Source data
_ _ _ _
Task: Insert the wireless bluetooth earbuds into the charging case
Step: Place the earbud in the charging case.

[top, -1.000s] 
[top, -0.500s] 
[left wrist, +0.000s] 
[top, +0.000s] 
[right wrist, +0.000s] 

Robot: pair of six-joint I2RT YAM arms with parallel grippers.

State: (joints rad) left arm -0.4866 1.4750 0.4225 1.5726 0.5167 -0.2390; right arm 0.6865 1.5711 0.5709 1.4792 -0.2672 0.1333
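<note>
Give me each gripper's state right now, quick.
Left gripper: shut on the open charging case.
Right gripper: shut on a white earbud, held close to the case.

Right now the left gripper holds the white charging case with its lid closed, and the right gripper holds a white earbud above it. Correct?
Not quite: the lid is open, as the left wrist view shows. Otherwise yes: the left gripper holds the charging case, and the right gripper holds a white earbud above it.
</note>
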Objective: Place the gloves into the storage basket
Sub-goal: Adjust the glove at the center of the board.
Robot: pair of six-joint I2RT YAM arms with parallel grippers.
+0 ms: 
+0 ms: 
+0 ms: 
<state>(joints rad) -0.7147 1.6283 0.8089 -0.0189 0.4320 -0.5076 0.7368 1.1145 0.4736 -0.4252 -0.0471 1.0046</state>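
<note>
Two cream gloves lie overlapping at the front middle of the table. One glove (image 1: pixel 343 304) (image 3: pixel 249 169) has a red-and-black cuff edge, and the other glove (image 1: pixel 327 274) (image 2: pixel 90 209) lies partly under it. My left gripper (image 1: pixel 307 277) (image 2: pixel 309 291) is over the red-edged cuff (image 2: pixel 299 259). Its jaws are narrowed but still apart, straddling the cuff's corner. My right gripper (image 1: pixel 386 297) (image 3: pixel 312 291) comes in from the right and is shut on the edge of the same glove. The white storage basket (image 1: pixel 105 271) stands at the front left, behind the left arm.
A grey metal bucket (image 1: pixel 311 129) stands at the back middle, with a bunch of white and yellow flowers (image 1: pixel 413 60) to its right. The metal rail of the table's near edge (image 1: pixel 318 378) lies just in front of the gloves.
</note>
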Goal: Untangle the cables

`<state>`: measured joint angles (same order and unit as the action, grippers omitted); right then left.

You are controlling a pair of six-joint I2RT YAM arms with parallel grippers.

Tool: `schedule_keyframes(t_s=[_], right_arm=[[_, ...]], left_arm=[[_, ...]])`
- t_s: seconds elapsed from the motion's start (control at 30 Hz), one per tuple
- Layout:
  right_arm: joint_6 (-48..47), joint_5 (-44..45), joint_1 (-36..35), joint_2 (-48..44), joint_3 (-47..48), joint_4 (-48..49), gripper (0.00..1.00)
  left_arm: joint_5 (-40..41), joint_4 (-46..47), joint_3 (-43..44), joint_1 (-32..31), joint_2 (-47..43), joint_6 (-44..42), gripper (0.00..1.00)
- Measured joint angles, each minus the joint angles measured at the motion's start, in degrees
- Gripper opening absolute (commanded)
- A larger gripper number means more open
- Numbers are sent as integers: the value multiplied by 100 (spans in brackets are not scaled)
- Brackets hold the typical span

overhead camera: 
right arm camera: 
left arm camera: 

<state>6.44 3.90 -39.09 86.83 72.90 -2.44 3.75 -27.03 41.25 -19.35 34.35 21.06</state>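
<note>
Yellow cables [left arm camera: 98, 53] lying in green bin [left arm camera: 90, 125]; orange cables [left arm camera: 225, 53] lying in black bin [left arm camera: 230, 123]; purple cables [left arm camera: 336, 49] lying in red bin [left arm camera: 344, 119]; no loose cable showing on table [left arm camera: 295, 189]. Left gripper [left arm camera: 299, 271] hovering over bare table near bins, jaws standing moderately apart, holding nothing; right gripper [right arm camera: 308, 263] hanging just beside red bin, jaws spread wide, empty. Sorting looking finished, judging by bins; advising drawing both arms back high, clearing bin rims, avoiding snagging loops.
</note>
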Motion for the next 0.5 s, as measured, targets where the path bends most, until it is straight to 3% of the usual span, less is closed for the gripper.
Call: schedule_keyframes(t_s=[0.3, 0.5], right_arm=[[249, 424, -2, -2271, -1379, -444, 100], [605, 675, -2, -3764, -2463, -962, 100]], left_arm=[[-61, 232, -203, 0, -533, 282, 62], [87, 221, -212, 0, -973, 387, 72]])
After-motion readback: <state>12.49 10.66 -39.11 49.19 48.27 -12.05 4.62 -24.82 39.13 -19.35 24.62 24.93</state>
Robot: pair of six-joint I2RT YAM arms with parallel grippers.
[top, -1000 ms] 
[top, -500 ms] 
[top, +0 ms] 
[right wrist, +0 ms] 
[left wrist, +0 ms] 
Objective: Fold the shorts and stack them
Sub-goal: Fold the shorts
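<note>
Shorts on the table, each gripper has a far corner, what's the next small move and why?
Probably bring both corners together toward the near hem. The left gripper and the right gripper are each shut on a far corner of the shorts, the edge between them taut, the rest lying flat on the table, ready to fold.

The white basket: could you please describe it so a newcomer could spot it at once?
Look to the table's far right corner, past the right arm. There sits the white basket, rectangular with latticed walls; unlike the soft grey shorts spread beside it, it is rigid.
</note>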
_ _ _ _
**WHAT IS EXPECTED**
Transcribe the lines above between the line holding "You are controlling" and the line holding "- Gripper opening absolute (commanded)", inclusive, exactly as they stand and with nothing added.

**WRITTEN SOLUTION**
You are controlling a pair of six-joint I2RT YAM arms with parallel grippers.

Tool: `schedule_keyframes(t_s=[_], right_arm=[[_, ...]], left_arm=[[_, ...]])`
- t_s: seconds elapsed from the motion's start (control at 30 Hz), one per tuple
- Layout:
  right_arm: joint_6 (-48..47), joint_5 (-44..45), joint_1 (-36..35), joint_2 (-48..44), joint_3 (-47..48), joint_4 (-48..49), gripper (0.00..1.00)
  left_arm: joint_5 (-40..41), joint_4 (-46..47), joint_3 (-43..44), joint_1 (-32..31), joint_2 (-47..43), joint_6 (-44..42), gripper (0.00..1.00)
- Measured joint angles, each minus the joint angles measured at the motion's start, in degrees
- Gripper opening absolute (commanded)

The answer was written out completely.